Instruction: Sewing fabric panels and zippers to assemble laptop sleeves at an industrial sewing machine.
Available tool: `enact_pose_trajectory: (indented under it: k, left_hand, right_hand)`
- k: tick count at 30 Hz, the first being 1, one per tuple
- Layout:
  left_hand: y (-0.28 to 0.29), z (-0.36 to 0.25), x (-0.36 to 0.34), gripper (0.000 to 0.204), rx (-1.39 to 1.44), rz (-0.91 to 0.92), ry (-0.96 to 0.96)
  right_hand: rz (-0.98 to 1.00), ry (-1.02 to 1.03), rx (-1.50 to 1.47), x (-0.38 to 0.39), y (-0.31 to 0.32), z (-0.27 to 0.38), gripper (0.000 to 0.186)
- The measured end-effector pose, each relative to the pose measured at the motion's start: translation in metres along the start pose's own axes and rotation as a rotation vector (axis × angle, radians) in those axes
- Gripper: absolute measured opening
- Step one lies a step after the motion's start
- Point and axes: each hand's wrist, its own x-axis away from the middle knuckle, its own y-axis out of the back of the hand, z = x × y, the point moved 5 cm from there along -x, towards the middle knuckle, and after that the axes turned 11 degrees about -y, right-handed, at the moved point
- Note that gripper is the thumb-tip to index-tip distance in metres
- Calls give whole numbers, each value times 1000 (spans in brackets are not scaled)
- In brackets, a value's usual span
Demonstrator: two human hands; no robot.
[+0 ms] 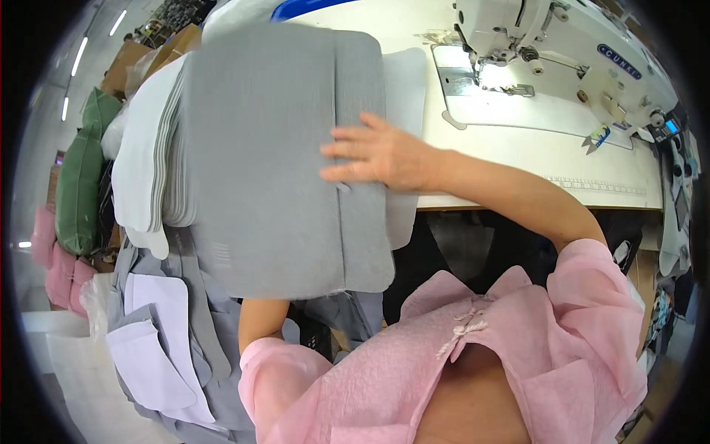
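A large grey fabric panel (266, 148) with rounded corners and a lengthwise seam or fold hangs before me, blurred along its left side. My right hand (377, 157) lies across that line on its right part, fingers spread and touching the cloth. My left forearm goes up under the panel's lower edge; the cloth hides the left hand and its fingers. A paler grey piece (407, 74) shows beneath the panel on the right, resting partly on the white sewing table (488, 159).
A sewing machine (547, 44) with its lamp lit stands at the back right, thread snips (596, 138) beside it. Stacked light cut pieces (144, 155) lie left of the panel. Below them are lilac pieces (151, 362) on grey cloth. A green bundle (80, 192) stands far left.
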Motion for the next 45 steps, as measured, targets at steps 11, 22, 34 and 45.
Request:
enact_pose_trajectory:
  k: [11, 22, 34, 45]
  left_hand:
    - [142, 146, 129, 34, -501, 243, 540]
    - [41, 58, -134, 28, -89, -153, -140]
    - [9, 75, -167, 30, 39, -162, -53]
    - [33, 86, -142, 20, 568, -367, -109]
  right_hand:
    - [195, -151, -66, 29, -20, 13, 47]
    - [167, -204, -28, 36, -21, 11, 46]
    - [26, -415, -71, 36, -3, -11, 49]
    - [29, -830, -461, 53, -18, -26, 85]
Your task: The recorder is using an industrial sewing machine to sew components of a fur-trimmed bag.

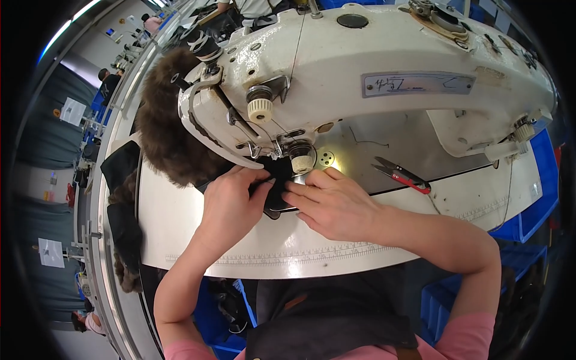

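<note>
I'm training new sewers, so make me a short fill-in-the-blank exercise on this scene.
1. The left hand and right hand touch cloth coloured ____.
2. The snips lie on the person's ____ side of both hands.
3. The fur beside the sewing machine is coloured ____.
Missing words: black; right; brown.

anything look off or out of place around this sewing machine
A bent dark strand, perhaps stray thread, lies loose on the metal bed beneath the sewing machine arm, apart from the black fabric. I see nothing spilled.
</note>
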Tool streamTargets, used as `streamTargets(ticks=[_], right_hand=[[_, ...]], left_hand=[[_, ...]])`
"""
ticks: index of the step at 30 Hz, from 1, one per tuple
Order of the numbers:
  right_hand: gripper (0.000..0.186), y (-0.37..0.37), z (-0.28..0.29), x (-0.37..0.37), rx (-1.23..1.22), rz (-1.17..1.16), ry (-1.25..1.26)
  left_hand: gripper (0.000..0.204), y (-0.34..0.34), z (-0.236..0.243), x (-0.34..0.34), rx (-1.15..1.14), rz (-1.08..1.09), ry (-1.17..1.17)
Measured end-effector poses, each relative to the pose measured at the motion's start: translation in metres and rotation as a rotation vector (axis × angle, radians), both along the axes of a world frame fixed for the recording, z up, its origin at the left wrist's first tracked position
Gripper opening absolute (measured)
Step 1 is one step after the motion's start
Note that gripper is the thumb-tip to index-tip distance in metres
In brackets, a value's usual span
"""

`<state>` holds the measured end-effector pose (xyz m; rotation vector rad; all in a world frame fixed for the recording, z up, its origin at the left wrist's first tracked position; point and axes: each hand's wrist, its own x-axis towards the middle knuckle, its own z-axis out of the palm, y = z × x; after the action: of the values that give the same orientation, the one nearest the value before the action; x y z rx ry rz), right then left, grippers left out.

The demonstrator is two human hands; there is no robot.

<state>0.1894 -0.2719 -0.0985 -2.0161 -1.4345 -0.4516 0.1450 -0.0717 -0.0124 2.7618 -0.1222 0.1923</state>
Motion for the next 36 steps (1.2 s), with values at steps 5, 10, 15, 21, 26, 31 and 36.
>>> streamTargets(ticks=[5,10,15,21,26,31,36], right_hand=[[0.036,-0.001,0.004,-0.001,-0.042,0.011,0.04],[0.039,0.003,-0.001,0.002,-0.001,0.014,0.027],[0.038,0.005,-0.002,0.003,0.019,0.028,0.018],[0.035,0.013,-0.001,0.006,-0.08,0.073,0.005],[0.035,0.012,-0.004,-0.006,-0.149,0.09,-0.01],[0.032,0.004,0.011,-0.035,-0.379,-0.027,-0.275],[0.026,0.001,0.011,-0.06,-0.219,0.082,-0.324]], left_hand=[[0.015,-0.002,0.001,0.0,-0.006,0.019,0.007],[0.015,0.002,-0.002,0.002,-0.024,-0.006,0.001],[0.013,0.001,-0.007,-0.001,-0.078,-0.037,-0.056],[0.016,-0.01,-0.018,-0.002,0.141,-0.289,-0.284],[0.018,-0.016,-0.024,-0.009,0.122,-0.252,-0.196],[0.027,-0.02,-0.035,-0.014,0.134,-0.237,-0.22],[0.028,-0.024,-0.039,-0.021,0.271,-0.262,-0.257]])
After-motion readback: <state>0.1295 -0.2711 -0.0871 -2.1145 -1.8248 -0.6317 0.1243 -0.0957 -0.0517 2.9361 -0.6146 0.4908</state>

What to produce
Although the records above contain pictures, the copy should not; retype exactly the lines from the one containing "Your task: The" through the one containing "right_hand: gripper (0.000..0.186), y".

Problem solution
Your task: The recorder is using an industrial sewing machine to sew components of a fur-trimmed bag.


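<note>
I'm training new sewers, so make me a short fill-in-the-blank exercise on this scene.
1. The left hand and right hand touch cloth coloured ____.
2. The snips lie on the person's ____ side of both hands.
3. The fur beside the sewing machine is coloured ____.
Missing words: black; right; brown.

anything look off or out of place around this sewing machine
A bent dark strand, perhaps stray thread, lies loose on the metal bed beneath the sewing machine arm, apart from the black fabric. I see nothing spilled.
</note>
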Tool streamTargets, used as `streamTargets(ticks=[_], right_hand=[[_, ...]], left_hand=[[_, ...]])`
"""
ticks: index of the step at 30 Hz, from 1, one per tuple
Order of the numbers:
  right_hand: gripper (0.000..0.186), y (-0.37..0.37), z (-0.28..0.29), x (-0.37..0.37), rx (-1.23..1.22), rz (-1.17..1.16), ry (-1.25..1.26)

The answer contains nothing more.